[Records from a collection]
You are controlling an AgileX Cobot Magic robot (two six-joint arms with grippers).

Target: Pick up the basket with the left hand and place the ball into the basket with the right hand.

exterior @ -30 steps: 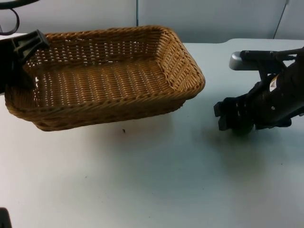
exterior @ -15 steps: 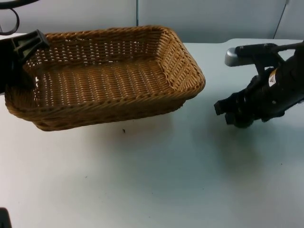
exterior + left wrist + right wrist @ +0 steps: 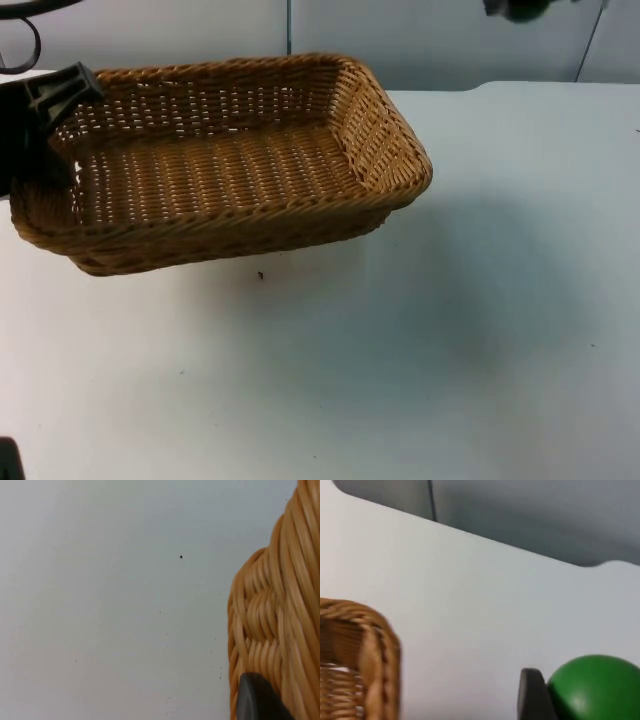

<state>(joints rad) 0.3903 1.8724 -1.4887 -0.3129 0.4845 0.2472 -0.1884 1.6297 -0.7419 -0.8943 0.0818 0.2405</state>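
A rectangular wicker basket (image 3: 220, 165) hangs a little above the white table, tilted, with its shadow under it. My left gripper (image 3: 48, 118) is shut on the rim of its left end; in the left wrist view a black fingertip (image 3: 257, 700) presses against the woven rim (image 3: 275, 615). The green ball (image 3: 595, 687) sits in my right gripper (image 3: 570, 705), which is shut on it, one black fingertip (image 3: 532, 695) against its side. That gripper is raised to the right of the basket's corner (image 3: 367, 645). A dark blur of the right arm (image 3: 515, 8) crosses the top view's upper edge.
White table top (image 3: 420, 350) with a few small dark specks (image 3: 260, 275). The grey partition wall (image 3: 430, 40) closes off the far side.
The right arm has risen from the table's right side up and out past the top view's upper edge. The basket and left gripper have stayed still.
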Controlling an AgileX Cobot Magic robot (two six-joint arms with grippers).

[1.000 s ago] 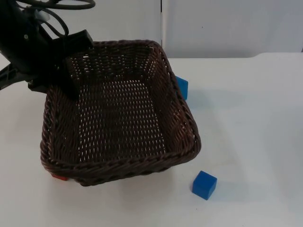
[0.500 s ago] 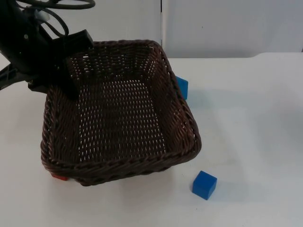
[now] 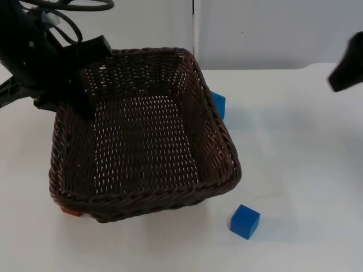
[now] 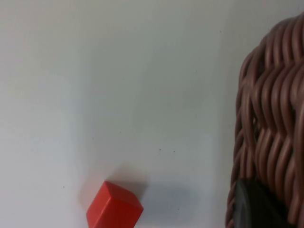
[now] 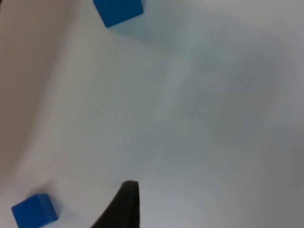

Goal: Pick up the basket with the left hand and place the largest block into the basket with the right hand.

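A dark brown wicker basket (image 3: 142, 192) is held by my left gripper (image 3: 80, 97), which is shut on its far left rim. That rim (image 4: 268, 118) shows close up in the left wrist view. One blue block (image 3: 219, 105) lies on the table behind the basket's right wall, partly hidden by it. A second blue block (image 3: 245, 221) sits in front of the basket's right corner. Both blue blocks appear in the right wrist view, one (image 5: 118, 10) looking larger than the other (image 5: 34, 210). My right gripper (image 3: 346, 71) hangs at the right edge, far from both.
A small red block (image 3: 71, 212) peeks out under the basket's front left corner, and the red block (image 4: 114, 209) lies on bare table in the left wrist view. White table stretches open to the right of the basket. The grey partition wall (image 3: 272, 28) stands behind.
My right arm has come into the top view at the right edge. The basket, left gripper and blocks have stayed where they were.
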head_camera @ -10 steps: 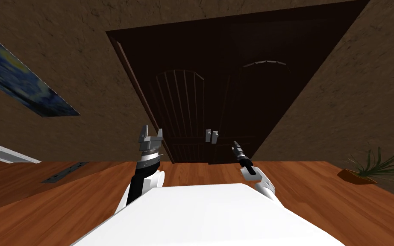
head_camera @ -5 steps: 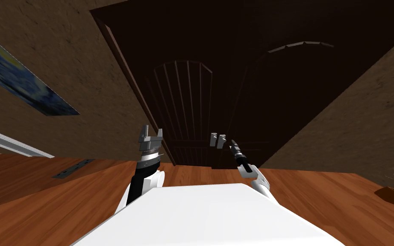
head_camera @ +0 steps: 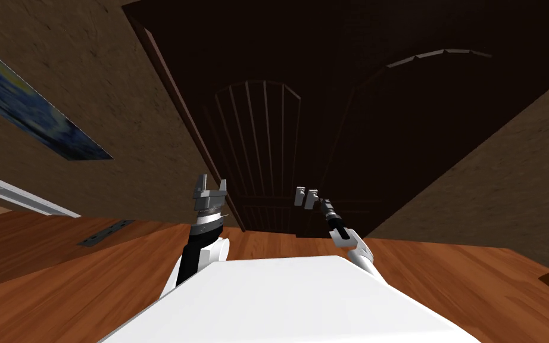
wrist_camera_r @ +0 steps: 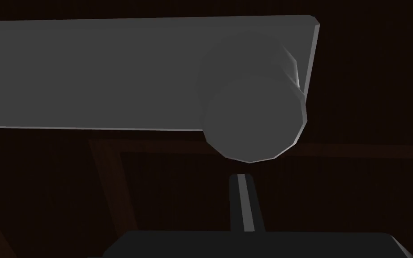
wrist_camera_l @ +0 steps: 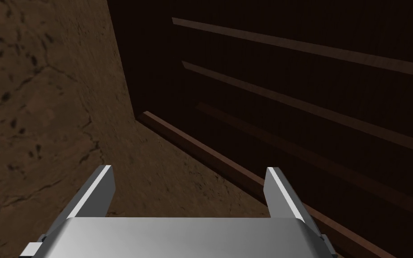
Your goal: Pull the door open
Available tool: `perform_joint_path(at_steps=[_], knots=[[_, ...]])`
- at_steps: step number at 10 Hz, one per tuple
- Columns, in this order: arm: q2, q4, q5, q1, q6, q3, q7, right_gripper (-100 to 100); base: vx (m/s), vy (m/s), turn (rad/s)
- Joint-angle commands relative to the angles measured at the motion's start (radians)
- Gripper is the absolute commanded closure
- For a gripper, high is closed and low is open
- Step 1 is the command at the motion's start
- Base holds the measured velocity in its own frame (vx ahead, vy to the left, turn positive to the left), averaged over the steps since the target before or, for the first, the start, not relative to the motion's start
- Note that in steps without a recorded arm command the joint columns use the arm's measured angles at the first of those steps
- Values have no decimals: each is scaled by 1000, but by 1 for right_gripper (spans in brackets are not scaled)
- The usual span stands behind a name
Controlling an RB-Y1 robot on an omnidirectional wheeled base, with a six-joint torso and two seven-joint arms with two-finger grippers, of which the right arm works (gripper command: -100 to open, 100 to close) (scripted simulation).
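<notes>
The right gripper (wrist_camera_r: 242, 177), jaws pressed together and gripping nothing, is hovering just short of the round grey handle (wrist_camera_r: 252, 118) on the dark double door (head_camera: 267, 143) directly ahead. The left gripper (wrist_camera_l: 188, 169), jaws spread apart, is pointing where door meets brown wall (wrist_camera_l: 44, 112).

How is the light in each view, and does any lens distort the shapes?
Head view: the wide lens splays the brown walls toward the corners, and the door is dark. Left wrist view: the wall is lit, the door dim with faint slats. Right wrist view: dim; the grey handle shows thin bright edges.
</notes>
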Motion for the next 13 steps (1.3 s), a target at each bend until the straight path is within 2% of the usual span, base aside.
perform_joint_path(at_steps=[1, 3, 4, 7, 10, 11, 12, 13], knots=[[0, 0, 0, 1, 0, 0, 0, 100, -21, -7, 4], [0, 0, 0, 1, 0, 0, 0, 100, -5, -1, -1], [-8, 1, -1, 13, 2, -8, -4, -100, -104, -44, -117], [-11, -9, 3, 22, -2, 2, -16, -100, -166, -64, -15], [-4, -31, 11, 23, -12, 35, -34, -100, -189, 67, 70], [-6, -20, 9, 21, -13, 25, -27, -100, -79, 44, 18], [-19, -6, 3, 33, -5, -2, -22, -100, -30, -36, -169], [-20, -5, 2, 34, -4, -5, -21, -100, -25, -69, -145]])
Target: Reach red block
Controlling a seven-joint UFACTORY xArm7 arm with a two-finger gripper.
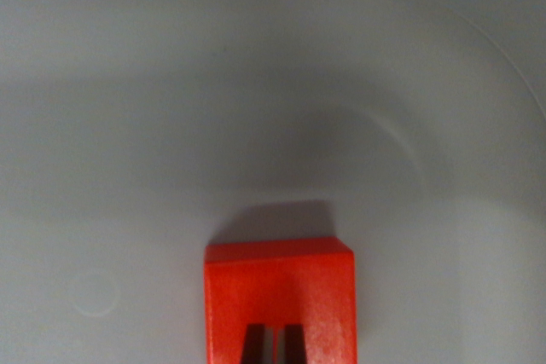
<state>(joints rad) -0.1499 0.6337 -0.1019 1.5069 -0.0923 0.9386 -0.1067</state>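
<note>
Because the red block (279,300) lies at the near edge of the wrist view, just right of centre, my gripper (273,343) hangs directly over it, two dark fingertips (253,344) standing narrowly apart and holding nothing.

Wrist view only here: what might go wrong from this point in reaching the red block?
1. The red block sits at the bottom edge, partly cut off, so alignment is hard to judge.
2. Dark tips, likely the pincer, overlap the block; pressing on might shove it along the smooth grey surface.
</note>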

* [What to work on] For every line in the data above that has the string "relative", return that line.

* [Task output]
- Joint-angle commands relative to the angles measured at the motion's start (radians)
- Base holds the measured velocity in its own frame (vx ahead, vy to the left, turn positive to the left), averaged over the steps since the target before or, for the first, the start, not relative to the motion's start

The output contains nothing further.